WORK ORDER:
The string "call" appears in some lines of the entries that follow; copy each such line.
***** TASK MATERIAL
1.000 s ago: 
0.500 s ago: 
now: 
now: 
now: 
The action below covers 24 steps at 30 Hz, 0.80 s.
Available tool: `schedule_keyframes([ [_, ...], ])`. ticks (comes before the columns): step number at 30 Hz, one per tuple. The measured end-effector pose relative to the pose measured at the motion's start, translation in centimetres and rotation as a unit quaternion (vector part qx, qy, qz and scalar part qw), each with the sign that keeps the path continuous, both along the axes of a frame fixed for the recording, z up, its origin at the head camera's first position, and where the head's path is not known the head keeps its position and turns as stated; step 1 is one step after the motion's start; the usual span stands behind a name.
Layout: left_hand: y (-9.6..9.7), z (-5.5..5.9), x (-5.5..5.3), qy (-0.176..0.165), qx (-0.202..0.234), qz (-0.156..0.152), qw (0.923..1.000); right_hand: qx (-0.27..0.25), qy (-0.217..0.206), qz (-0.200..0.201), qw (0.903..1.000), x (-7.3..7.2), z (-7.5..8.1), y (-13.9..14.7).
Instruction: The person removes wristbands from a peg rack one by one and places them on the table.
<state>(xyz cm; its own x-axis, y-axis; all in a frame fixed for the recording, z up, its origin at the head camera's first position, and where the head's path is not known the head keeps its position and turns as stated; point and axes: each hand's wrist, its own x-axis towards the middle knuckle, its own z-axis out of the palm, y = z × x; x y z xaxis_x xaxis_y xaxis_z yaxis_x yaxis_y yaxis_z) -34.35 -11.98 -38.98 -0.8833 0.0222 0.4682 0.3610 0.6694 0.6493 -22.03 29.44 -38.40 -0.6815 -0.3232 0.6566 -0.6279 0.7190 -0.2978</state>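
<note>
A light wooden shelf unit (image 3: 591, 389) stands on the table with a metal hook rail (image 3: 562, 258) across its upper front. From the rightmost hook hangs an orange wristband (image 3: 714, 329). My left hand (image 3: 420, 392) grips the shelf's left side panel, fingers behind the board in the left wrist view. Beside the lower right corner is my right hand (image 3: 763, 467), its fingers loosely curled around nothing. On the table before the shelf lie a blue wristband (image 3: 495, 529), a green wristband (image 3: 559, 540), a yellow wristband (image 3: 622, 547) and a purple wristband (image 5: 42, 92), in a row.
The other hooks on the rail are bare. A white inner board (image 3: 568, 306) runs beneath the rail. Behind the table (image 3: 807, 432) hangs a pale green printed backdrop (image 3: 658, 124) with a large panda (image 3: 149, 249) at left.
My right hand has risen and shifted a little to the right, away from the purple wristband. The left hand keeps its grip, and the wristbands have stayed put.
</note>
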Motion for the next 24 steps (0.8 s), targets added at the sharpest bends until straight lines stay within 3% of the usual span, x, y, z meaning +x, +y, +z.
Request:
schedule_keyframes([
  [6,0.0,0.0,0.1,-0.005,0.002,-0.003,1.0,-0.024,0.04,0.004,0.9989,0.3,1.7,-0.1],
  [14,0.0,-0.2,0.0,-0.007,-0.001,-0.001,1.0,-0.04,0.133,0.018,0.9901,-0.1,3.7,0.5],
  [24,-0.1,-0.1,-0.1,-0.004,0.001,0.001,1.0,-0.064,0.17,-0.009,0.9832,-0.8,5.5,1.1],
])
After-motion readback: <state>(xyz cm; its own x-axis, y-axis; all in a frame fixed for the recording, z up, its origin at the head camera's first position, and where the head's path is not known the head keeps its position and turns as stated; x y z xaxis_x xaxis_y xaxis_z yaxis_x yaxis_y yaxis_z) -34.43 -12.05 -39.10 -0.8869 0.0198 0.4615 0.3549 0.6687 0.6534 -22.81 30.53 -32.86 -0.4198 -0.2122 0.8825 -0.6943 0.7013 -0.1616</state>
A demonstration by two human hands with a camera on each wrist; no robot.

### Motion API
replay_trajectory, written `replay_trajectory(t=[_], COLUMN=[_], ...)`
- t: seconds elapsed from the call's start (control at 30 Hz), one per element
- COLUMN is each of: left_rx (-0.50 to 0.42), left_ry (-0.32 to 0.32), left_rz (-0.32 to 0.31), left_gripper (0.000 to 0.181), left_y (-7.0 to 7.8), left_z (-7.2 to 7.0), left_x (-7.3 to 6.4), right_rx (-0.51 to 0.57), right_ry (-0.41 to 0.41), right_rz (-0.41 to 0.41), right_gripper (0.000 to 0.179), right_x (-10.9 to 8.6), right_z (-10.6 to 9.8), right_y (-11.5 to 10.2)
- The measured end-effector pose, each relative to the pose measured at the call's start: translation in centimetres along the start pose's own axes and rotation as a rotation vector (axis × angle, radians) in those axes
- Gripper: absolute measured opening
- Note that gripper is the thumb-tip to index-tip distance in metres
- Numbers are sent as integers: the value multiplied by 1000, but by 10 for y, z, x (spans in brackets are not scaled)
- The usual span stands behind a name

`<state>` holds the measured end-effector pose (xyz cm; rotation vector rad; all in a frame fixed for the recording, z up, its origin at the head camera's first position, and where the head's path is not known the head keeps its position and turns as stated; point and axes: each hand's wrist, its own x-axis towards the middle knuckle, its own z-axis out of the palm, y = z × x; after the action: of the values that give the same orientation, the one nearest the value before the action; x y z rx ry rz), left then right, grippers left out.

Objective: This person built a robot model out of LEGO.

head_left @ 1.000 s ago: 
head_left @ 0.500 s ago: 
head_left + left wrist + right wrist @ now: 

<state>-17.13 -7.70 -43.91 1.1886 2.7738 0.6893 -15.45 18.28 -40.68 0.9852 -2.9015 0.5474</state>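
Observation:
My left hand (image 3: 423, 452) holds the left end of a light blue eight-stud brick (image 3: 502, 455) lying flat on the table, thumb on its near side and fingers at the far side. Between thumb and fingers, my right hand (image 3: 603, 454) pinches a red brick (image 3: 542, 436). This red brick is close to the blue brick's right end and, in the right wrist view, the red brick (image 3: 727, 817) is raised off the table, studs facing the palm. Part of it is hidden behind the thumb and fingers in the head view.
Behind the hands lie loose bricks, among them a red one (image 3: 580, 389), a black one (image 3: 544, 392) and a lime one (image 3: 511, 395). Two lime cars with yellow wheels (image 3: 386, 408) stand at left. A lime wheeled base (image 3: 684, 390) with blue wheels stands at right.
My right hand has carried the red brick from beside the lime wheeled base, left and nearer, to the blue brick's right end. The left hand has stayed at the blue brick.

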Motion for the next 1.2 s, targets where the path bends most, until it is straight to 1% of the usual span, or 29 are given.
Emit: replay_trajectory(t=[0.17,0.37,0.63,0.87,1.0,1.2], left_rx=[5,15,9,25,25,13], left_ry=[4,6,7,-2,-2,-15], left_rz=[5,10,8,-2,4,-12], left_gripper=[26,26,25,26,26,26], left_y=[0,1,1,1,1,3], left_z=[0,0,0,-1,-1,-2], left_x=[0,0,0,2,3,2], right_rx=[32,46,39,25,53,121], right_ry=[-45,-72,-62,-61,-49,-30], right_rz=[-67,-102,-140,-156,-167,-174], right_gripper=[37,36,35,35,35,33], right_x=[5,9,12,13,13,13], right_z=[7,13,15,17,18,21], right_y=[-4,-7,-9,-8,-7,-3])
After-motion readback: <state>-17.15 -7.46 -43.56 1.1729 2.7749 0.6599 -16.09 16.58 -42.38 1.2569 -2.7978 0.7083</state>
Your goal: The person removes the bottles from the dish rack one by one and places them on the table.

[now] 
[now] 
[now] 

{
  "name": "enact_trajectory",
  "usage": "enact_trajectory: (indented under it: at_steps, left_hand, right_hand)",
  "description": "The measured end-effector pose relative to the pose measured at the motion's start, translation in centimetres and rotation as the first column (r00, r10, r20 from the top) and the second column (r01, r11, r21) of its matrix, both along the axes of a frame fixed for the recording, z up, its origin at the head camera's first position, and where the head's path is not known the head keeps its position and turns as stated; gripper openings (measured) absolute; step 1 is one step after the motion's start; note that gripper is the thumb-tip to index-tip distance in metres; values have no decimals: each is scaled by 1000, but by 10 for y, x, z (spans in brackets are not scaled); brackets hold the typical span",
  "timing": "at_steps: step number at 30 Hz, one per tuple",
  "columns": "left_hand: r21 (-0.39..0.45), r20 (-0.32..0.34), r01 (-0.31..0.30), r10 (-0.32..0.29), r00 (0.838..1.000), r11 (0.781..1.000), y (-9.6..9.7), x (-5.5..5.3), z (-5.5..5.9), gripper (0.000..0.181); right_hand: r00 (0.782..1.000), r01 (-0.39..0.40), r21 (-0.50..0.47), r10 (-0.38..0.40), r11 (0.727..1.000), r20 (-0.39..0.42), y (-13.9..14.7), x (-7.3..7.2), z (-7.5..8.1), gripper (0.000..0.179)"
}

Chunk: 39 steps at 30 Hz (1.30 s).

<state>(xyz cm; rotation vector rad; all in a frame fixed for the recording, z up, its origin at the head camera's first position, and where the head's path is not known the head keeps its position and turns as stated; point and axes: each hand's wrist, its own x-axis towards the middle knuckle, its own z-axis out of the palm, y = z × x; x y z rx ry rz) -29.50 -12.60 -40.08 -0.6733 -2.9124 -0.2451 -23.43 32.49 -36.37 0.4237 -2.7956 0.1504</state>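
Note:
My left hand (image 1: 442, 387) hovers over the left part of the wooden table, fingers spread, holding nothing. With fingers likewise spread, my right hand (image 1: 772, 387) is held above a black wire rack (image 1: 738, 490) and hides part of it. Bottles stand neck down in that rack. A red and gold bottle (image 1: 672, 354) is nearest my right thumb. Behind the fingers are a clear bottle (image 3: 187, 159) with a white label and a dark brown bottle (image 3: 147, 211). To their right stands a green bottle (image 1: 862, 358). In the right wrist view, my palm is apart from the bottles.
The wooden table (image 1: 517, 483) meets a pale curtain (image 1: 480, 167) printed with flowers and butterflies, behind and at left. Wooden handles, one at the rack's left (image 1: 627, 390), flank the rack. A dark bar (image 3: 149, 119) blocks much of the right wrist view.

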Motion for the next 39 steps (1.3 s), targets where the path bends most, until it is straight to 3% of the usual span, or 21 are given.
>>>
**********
TASK RESULT:
- t: seconds elapsed from the call's start (control at 30 Hz), one per element
- The measured end-effector pose, each relative to the pose measured at the call's start: translation in centimetres along the start pose's own axes and rotation as a rotation vector (axis × angle, radians) in those axes

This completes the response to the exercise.